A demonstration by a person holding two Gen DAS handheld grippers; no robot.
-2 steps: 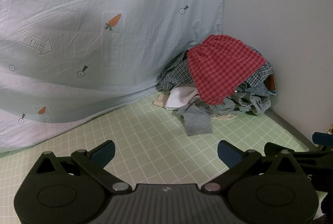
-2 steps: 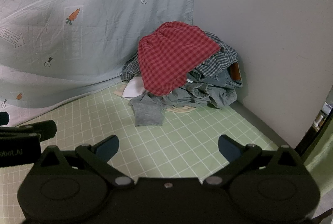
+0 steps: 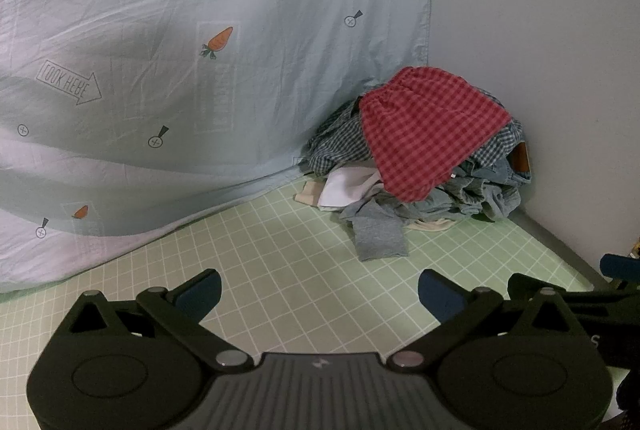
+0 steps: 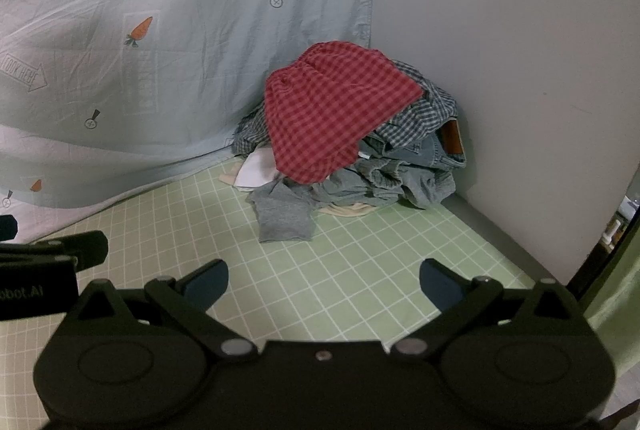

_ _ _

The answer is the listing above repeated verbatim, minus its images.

A demonstration by a person holding two Gen DAS handheld grippers; no robot.
-2 steps: 
-2 steps: 
+0 steps: 
+0 steps: 

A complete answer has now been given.